CapabilityKit makes that review surface explicit. A capability file is not a one-time plan. It is a living contract between product intent, code, tests, manual review, and future agent work.

The Developer Review Loop

Use CapabilityKit during review when a change is more meaningful than a raw code diff can explain:

npm run build
npm run capabilitykit -- status
npm run capabilitykit -- diff HEAD
npm run capabilitykit -- assess core/assessment/assess-implementation-coverage
npm run capabilitykit -- impact core/graph/compile-capabilities

status gives a project-wide health view. It separates capabilities into ok, needs-review, needs-action, and planned so reviewers know where confidence is thin.

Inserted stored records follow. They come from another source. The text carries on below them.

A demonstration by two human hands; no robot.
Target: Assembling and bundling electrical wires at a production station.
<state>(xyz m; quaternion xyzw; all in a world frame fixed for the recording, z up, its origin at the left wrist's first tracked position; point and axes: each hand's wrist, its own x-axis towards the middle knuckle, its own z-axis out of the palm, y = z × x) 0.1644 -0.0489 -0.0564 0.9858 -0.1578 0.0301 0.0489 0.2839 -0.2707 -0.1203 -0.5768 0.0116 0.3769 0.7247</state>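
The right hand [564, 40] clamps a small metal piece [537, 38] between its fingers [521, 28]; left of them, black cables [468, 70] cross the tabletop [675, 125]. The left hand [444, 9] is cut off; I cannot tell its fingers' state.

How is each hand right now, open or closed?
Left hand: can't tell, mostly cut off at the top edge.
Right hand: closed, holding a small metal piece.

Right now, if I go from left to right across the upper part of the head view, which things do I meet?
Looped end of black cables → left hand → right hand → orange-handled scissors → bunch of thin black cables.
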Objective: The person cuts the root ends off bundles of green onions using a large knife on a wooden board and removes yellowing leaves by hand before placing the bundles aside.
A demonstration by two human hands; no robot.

diff compares capability intent against a Git base. Instead of asking reviewers to infer product meaning from YAML or code, it summarizes added, changed, and removed capabilities, highlights changes to intent, acceptance, verification, implementation references, and ignore policy, and includes downstream impact context.

assess reads the implementation references declared by a capability and places each acceptance criterion beside concrete source, test, or documentation evidence. It marks criteria as covered, uncovered, or uncertain; uncertainty is intentional because deterministic text evidence can identify review targets but cannot prove semantic correctness by itself.

impact traverses explicit agent.depends_on relationships to show direct and transitive dependents. A small edit to a foundational capability can affect agent handoff, diff reporting, CLI behavior, and verification commands; the graph makes that visible before review narrows too early.

What A Capability Captures

A capability is a repo-native description of something the system should do and how that claim is checked.

id: account/user-login
title: User login
status: implemented
area: account
summary: Let users sign in with valid account credentials.
intent: Give returning users secure access to their account.
acceptance:
  - Users can submit an email and password.
  - Valid credentials create an authenticated session.
  - Invalid credentials show a clear error without creating a session.
guidance:
  - Keep credential errors clear without exposing sensitive details.
agent:
  depends_on:
    - account/session-management
  implementation:
    references:
      - src/auth/login.ts
      - src/auth/session.ts
      - tests/auth/login.test.ts
  verification:
    automated:
      - id: login-tests
        description: Covers valid and invalid credential flows.
        command: npm test -- tests/auth/login.test.ts
    manual:
      - Review login copy and lockout behavior against the acceptance criteria.
    gaps:
      - Add rate-limit tests before marking this verified.

The root fields are human-authored intent. The agent section contains the implementation references, dependencies, verification checks, review evidence, and accepted gaps that developers and AI agents use during follow-up work.

Reviewing Capability Diffs

Code diffs show how files changed. Capability diffs show how declared behavior changed.

CapabilityKit reports:

Added, changed, and removed capabilities by ID.
Intent, summary, status, and acceptance changes.
Implementation reference changes.
Automated and manual verification changes.
Verification gaps and ignore policy changes.
Direct and transitive downstream impact.

Review evidence churn is excluded from the default diff because saved review output can be large and stale. Use --include-review when review evidence itself is the subject of the change.

Assessing Verification Depth

CapabilityKit treats verification as part of the capability, not a separate checklist that gets reconstructed during PR review.

Verification depth comes from several signals:

Acceptance criteria that are specific enough to inspect.
Implementation references that point to real files.
Automated checks with commands reviewers can run.
Manual review steps for behavior that cannot be proven by tests alone.
Saved agent.review evidence when a human or external agent has reviewed semantic coverage.
Declared gaps and ignored findings with explicit reasons.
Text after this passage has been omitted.